Barley seedlings grew an average of 50% more when their root system was electrically stimulated through a new cultivation substrate. In a study published in PNASresearchers at Linköping University have developed an electrically conductive ‘soil’ for soilless growing known as hydroponics.

“The world’s population is increasing, and we also have climate change. So it is clear that we will not be able to meet the nutritional needs of the planet with the existing agricultural methods alone. But with hydroponics, we can also grow food in an urban environment in very controlled conditions,” says Eleni Stavrinidou, associate professor at Linköping University’s Organic Electronics Laboratory and head of the Electronic Plants group.

Her research group has already developed an electrically conductive growing substrate suitable for hydroponic cultivation, which they call eSoil. Researchers at Linköping University have shown that barley seedlings grown in conductive ‘soil’ grew up to 50% more in 15 days when their roots were electrically stimulated.

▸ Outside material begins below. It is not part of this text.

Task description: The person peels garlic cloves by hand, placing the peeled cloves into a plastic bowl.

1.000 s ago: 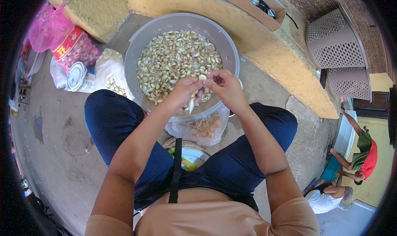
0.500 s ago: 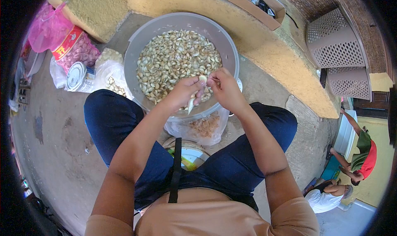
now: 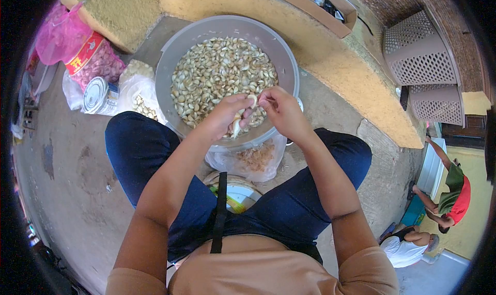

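Observation:
A large grey basin (image 3: 161, 83) in front of me holds a thick layer of garlic cloves (image 3: 222, 70). Over its near side, my left hand (image 3: 227, 115) pinches a pale garlic clove (image 3: 253, 100) between thumb and forefinger. More whitish pieces that look like cloves (image 3: 236, 128) stick out below its curled fingers. My right hand (image 3: 280, 108) is closed in a pinch right beside the upper clove. Whatever lies between its fingertips is too small to make out.
Between my knees lies a clear plastic bag (image 3: 256, 158) with papery skins. To the left are a can (image 3: 95, 96), a bag of white cloves (image 3: 144, 101) and a pink mesh sack (image 3: 95, 65). A low yellow wall (image 3: 330, 73) runs behind the basin. Two people are at far right.
The clove in my left fingers has turned slightly, and the pieces under that hand have shifted a little. My right hand stays close beside it. The basin has not moved.

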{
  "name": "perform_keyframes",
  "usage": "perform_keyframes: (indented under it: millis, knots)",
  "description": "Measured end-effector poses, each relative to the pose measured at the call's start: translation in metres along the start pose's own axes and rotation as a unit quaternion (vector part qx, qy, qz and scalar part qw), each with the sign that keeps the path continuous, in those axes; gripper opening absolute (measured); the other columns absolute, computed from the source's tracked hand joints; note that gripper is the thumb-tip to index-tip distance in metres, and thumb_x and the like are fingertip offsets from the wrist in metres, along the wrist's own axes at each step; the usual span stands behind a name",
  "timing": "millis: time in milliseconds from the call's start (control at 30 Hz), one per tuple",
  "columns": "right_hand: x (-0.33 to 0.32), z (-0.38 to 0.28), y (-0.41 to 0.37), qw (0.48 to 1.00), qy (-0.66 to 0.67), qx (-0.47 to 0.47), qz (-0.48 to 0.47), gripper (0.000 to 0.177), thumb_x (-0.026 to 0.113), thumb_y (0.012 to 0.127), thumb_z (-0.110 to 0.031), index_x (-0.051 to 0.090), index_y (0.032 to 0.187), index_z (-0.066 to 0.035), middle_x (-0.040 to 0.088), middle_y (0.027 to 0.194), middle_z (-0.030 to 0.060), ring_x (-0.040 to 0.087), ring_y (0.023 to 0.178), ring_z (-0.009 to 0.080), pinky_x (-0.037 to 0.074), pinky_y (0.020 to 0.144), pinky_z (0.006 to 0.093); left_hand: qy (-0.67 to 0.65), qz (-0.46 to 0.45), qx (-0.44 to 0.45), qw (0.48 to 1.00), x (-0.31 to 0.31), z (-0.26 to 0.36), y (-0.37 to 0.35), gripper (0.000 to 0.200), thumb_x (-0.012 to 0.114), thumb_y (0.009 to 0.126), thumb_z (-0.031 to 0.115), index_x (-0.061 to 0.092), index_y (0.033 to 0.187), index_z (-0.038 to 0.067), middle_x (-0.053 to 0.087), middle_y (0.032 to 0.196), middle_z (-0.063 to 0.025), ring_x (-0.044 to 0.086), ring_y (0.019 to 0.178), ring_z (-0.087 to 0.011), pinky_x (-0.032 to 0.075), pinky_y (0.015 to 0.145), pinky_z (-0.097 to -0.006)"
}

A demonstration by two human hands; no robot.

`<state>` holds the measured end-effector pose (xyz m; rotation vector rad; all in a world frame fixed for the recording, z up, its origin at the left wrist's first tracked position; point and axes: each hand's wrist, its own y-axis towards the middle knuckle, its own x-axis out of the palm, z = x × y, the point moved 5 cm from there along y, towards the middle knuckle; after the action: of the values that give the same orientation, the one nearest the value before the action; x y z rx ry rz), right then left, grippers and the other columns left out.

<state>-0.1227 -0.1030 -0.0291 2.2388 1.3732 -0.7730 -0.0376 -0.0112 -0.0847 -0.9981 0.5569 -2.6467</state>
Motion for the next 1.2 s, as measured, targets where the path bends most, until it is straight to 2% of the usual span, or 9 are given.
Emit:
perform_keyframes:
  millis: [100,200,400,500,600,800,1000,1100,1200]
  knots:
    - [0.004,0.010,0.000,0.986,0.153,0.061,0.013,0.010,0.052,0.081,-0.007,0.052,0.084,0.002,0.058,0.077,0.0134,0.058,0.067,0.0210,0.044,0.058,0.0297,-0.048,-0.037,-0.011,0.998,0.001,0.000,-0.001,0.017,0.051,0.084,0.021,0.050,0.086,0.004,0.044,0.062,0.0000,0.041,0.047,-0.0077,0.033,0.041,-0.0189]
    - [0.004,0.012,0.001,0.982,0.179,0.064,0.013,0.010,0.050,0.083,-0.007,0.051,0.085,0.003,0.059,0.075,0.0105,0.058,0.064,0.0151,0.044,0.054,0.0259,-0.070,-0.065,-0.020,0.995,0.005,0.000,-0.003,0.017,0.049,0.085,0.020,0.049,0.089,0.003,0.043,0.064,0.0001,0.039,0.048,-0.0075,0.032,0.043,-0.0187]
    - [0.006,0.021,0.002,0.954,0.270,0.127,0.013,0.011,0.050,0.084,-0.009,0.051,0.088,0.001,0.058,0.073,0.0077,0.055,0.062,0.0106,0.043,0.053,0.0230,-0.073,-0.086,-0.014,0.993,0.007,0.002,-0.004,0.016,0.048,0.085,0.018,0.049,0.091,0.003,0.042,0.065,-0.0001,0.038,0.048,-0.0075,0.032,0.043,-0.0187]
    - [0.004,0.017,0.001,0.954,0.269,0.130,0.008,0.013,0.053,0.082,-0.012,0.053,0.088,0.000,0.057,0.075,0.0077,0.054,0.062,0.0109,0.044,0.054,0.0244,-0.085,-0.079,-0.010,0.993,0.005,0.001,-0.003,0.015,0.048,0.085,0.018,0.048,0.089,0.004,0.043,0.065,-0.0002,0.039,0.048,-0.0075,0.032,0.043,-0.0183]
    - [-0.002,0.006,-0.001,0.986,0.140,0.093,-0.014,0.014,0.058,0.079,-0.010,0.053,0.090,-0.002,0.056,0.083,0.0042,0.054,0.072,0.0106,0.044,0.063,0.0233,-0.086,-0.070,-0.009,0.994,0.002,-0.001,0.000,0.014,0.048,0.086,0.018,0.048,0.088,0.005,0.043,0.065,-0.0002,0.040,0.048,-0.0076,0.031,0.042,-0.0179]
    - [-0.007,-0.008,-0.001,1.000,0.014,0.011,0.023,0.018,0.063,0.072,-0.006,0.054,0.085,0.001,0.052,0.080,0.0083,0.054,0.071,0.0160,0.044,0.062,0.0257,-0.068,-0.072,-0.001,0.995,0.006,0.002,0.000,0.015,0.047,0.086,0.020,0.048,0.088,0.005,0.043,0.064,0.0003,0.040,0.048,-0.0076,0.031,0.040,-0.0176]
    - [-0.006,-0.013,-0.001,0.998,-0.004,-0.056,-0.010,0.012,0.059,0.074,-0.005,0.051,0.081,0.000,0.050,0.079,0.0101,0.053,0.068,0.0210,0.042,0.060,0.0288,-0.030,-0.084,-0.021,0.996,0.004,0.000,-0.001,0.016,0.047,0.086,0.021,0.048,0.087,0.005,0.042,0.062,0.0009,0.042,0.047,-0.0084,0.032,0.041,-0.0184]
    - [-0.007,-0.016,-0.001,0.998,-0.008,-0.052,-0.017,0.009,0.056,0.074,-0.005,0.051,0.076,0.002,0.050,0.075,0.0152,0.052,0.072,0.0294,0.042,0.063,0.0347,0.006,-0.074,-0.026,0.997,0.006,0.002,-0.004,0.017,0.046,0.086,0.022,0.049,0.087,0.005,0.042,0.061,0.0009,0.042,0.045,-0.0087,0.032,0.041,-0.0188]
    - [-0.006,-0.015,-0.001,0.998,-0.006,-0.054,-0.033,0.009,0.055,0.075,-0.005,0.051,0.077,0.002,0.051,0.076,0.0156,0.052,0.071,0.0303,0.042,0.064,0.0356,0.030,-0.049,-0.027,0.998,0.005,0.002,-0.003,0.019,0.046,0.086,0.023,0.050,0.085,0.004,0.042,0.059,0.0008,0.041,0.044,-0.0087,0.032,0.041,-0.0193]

Hydroponic farming means that plants grow without soil, needing only water, nutrients, and something their roots can attach to – a substrate. It is a closed system that allows recirculation of water so that each seedling gets exactly the nutrients it needs. Therefore, very little water is required and all the nutrients remain in the system, which is not possible with traditional cultivation.

Hydroponics also allows for vertical cultivation in large towers to maximize space efficiency. Crops already grown this way include lettuce, herbs and some vegetables. Grains are not usually grown hydroponically except for use as fodder. In this study, researchers show that barley seedlings can be cultivated using hydroponics and that they have a better growth rate thanks to electrical stimulation.

“This way we can make the seedlings grow faster with fewer resources. We still don’t know how it actually works, which biological mechanisms are involved. What we found is that seedlings process nitrogen more efficiently, but it is still unclear how electrical stimulation affects this process,” says Eleni Starvrinidou.

Mineral wool is often used as cultivation substrate in hydroponics. Not only is this non-biodegradable, but it is also produced in a very energy-intensive process. The electronic cultivation substrate eSoil is made from cellulose, the most common biopolymer, mixed with a conductive polymer called PEDOT. This combination as such is not new, but this is the first time it has been used to cultivate plants and to create an interface for plants in this way.

Previous research has used high voltage to stimulate roots. The advantage of the “soil” of the Linköping researchers is that it has very low power consumption and no danger of high voltage. Eleni Stavrinidou believes that the new study will open the way for new research areas to further develop hydroponic cultivation.

“We cannot say that hydroponics will solve the problem of food security. But it can definitely help especially in areas with little arable land and harsh environmental conditions.”